Requirement: Write out the listing verbatim. No pictures belong in it.

Given material:
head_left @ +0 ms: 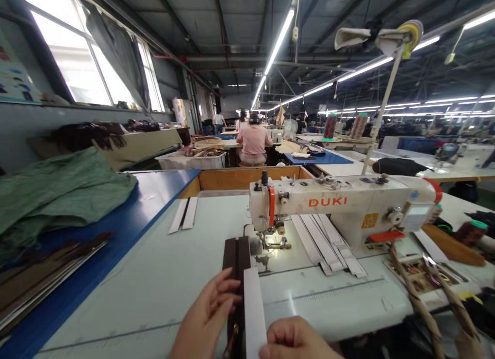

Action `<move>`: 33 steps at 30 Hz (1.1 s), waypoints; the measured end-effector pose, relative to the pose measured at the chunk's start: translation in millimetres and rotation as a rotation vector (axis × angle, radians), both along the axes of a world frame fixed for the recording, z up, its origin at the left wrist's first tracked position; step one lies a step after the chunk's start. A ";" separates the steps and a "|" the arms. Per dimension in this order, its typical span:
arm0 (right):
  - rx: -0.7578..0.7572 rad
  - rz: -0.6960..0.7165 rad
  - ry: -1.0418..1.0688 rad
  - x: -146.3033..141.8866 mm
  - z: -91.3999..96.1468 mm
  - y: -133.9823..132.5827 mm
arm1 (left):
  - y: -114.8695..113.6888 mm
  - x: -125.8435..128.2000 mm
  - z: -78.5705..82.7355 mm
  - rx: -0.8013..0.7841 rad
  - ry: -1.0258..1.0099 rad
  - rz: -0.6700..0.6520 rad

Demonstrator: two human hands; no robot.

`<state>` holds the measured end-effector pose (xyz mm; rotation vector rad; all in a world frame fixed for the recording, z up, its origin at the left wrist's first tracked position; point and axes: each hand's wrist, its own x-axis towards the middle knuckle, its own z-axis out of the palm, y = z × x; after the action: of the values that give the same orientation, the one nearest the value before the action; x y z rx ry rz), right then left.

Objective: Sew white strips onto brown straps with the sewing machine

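Observation:
In front of me a dark brown strip [236,253] with a lengthwise line down it lies left of the sewing machine [309,204]. My left hand [211,315] is at its left edge, fingers bent and thumb against the brown material. A small metallic piece [234,330] shows on the strip below the thumb. Along the strip's right side runs a white strip [253,307]. My right hand [296,338] pinches the lower right edge of this white strip between thumb and curled fingers. The presser foot [273,241] stands beyond, apart from both hands.
Several white strips [323,240] lie under the machine arm, and others [183,214] at the table's far left. Green fabric [65,189] and brown pieces [50,276] lie on the blue surface at left. A parts tray [421,276] is at right. A person [254,140] sits ahead.

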<state>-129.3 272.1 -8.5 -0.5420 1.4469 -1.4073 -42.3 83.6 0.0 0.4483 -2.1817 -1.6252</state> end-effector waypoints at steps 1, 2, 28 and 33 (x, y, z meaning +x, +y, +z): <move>0.012 0.007 -0.012 -0.6 5.2 -4.8 | -8.3 3.6 -3.9 -0.213 0.050 -0.009; 0.016 0.017 -0.021 -0.7 10.4 -10.2 | -15.1 6.6 -7.6 -0.432 0.101 -0.028; -0.284 0.248 1.987 -61.3 3.4 -52.9 | -69.5 -74.0 -18.9 -1.066 0.063 -0.216; -0.032 0.284 1.895 -66.5 2.3 -75.1 | -71.2 -75.7 -16.6 -1.066 0.047 -0.233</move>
<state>-195.8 197.0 -6.2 -2.3292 2.4516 -0.3448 -118.0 12.4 -16.6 -0.1664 -2.7163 -0.3512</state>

Solution for this task:
head_left @ +0 ms: 

Action `<move>`: 33 steps at 30 Hz (1.1 s), waypoints; the measured end-effector pose, relative to the pose measured at the chunk's start: translation in millimetres and rotation as a rotation vector (axis × angle, radians), both along the axes of a world frame fixed for the recording, z up, its origin at the left wrist's first tracked position; step one lies a step after the chunk's start. A ";" separates the steps and a "|" the arms. Per dimension in this order, its typical span:
arm0 (right):
  - rx: -0.7578..0.7572 rad
  - rz: -0.6960..0.7165 rad
  - ry: -1.0418..1.0688 rad
  - x: -146.3033..141.8866 mm
  - z: -91.3999..96.1468 mm
  - y: -133.9823..132.5827 mm
arm1 (left):
  - y: -114.8695..113.6888 mm
  - x: -125.8435..128.2000 mm
  - z: -78.5705..82.7355 mm
  - rx: -0.8013..0.7841 rad
  - ry: -1.0258..1.0099 rad
  - rz: -0.6700..0.6520 rad

Demonstrator: two human hands; no robot.

`<state>` holds the measured end-effector pose (xyz mm; rotation vector rad; all in a world frame fixed for the recording, z up, its origin at the left wrist's first tracked position; point and axes: each hand's wrist, its own x-axis towards the middle knuckle, its own z-axis out of the palm, y = z × x; after the action: of the values that give the same orientation, the one nearest the value before the action; x y z rx ry rz), right then left.

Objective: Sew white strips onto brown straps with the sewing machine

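Observation:
In front of me a dark brown strip [236,253] with a lengthwise line down it lies left of the sewing machine [309,204]. My left hand [211,315] is at its left edge, fingers bent and thumb against the brown material. A small metallic piece [234,330] shows on the strip below the thumb. Along the strip's right side runs a white strip [253,307]. My right hand [296,338] pinches the lower right edge of this white strip between thumb and curled fingers. The presser foot [273,241] stands beyond, apart from both hands.
Several white strips [323,240] lie under the machine arm, and others [183,214] at the table's far left. Green fabric [65,189] and brown pieces [50,276] lie on the blue surface at left. A parts tray [421,276] is at right. A person [254,140] sits ahead.
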
<state>-129.3 272.1 -8.5 -0.5420 1.4469 -1.4073 -42.3 83.6 0.0 0.4483 -2.1817 -1.6252</state> end-effector waypoints at steps 1, 2, 28 and 33 (x, y, z meaning +x, +y, +z): <move>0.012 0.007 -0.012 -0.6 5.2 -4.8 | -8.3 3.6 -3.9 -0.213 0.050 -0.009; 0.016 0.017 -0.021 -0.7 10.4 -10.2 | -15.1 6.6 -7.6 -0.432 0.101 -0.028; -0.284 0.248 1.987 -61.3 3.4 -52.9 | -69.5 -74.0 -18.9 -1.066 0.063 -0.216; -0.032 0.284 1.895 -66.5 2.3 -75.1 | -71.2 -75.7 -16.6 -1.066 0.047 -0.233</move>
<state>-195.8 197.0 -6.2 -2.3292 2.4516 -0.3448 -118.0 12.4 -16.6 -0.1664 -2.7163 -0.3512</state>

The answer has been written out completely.